## ACTIVITY
Give every line of the data again, exactly as it is written.

+ + + +

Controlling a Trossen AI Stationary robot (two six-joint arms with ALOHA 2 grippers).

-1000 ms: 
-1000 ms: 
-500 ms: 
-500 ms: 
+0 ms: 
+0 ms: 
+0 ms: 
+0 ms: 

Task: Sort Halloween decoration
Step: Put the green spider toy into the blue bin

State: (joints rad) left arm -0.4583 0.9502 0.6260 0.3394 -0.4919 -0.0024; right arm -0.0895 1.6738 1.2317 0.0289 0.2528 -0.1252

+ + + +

## TASK RESPONSE
Controlling a Trossen AI Stationary robot (two six-joint arms with ALOHA 2 grippers).

-1000 ms: 
-1000 ms: 
-500 ms: 
-500 ms: 
+0 ms: 
+0 ms: 
+0 ms: 
+0 ms: 

Task: Sort Halloween decoration
Step: Put the green spider toy into the blue bin

State: (joints rad) left arm -0.4583 0.9502 0.6260 0.3394 -0.4919 -0.0024; right arm -0.0895 1.6738 1.2317 0.0289 0.2528 -0.1252

This concludes the output for the exercise.